Cuando de nuevo estuvo delante de Keanu, volvió a arrodillarse y apoyó su mejilla en el tronco, como queriendo escucharle el corazón.

⎯Te doy las gracias por existir ⎯dijo mientras tocaba la hendidura que le había hecho con el hacha para marcarlo días antes.

Reys lo acarició. El respeto que un nacido Madera profesaba por los árboles solo lo entendía la Diosa Madre, admiración y amor por todos, en especial aquellos que eran sacrificados por el bien común. Levantó el hacha y soltó un nuevo golpe; luego, en la hendidura, apoyó la sierra y comenzó a talar a Keanu. Movimientos secos y limpios de gran destreza que acabaron pronto el trabajo, con el mínimo daño en el proceso y la máxima rapidez. Una vez en el suelo, Reys descansó. Sacó un botijo de barro y sació su sed, inmediatamente continuó su trabajo. «Nunca te sientes a la sombra sudado, enfermarás», recordaba las palabras de su mujer. El tronco fue reducido a pedazos desiguales con la longitud exacta para lo que había sido destinado. No se desperdiciaba lo más mínimo. Hasta las virutas y astillas tenían su función. Cuando hubo terminado ató el fragmento más grande con unas sábanas viejas que previamente había mojado para mejorar su resistencia. El otro extremo lo apoyó en una plataforma con ruedas y colocó las gruesas tiras de tejido sobre su percio, una pieza de cuero que le ocupaba todo el pecho y los hombros, y comenzó a tirar de la carga. Dos enormes palancas llegaban hasta sus manos para poder frenar ya que, al ser cuesta abajo, algunas veces el propio peso de la carga podía descontrolar la caminata.

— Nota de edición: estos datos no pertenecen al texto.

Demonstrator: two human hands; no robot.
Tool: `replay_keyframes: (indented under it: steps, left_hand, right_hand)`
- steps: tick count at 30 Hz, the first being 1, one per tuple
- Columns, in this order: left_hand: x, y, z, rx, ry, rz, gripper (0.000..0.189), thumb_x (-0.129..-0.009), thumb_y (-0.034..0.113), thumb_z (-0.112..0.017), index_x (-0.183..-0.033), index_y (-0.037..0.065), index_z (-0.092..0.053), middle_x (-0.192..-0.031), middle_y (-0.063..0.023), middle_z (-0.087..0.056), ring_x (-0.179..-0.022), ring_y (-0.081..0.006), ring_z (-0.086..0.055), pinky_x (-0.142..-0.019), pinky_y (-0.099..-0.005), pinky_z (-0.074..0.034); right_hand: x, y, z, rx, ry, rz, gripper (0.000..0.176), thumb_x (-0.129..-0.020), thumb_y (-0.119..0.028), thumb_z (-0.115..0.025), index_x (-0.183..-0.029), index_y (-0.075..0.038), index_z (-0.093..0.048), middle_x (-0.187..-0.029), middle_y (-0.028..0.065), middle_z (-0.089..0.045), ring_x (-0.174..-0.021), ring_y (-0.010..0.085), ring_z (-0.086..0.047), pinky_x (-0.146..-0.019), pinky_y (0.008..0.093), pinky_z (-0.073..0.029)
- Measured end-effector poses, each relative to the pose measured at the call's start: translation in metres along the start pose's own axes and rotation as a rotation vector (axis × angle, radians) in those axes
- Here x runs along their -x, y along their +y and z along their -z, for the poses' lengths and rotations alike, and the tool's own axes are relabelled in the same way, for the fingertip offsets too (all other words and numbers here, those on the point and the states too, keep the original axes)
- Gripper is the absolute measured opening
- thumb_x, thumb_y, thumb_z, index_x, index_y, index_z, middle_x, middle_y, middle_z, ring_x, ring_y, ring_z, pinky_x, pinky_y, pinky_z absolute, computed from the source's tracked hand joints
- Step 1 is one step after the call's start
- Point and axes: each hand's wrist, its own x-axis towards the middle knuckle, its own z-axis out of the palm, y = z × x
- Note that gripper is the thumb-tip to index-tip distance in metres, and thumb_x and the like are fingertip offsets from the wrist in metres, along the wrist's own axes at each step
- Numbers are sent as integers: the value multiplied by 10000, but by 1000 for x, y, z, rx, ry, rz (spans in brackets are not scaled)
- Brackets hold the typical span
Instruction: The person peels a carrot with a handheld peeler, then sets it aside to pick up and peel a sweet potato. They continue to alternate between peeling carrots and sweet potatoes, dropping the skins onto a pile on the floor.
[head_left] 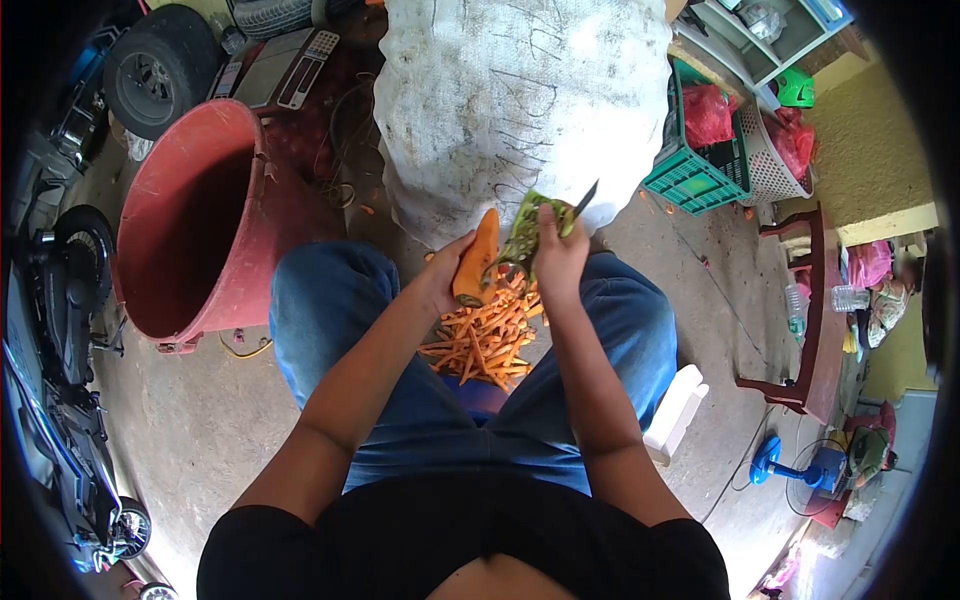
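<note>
My left hand (452, 268) is wrapped round a large orange carrot (479, 258), its narrow end pointing up. Close beside it, my right hand (560, 252) is closed on a knife with a green handle; the dark pointed blade (588, 197) sticks out to the upper right. A green, patterned flat piece (522, 232) also shows at the right fingers, next to the carrot; what it is I cannot tell. Below both hands, between my knees, lies a heap of cut carrot sticks (480, 335) over a blue container (475, 393).
A big white woven sack (520, 110) with handwriting stands ahead. To the left is a large red tub (190, 220), near a wheel (150, 75) and a motorcycle (75, 400). At right are a green crate (700, 150), a wooden rack (820, 310) and a white box (675, 415).
</note>
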Motion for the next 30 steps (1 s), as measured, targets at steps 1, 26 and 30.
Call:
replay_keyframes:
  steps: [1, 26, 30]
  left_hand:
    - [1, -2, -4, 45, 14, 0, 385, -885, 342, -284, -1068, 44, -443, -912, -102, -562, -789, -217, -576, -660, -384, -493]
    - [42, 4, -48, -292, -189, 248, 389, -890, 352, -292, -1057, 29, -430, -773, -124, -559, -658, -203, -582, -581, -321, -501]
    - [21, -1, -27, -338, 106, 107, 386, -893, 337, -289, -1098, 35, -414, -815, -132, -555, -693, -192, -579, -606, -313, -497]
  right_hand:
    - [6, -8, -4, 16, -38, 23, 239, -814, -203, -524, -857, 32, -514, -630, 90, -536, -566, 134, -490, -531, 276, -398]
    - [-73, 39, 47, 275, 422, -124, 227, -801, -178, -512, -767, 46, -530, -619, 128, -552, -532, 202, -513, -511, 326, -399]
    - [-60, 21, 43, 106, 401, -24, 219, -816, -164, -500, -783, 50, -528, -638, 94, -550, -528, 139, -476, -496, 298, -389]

Cuando por fin llegó, un silencio sepulcral hizo sospechar a Reys que algo estaba ocurriendo. Soltó la carga y se deshizo de las ataduras. Observó, escuchó y empezó a ponerse nervioso. Entró en su casa buscando a su esposa, que debía estar esperándole ya que era la hora de cenar. En su lugar, solo encontró la alacena, donde Shae guardaba sus remedios, vacía y ni rastro de su mujer.

⎯¡Shae! ¡mujer, contesta! ⎯y las palabras se perdieron en la oscuridad de la noche.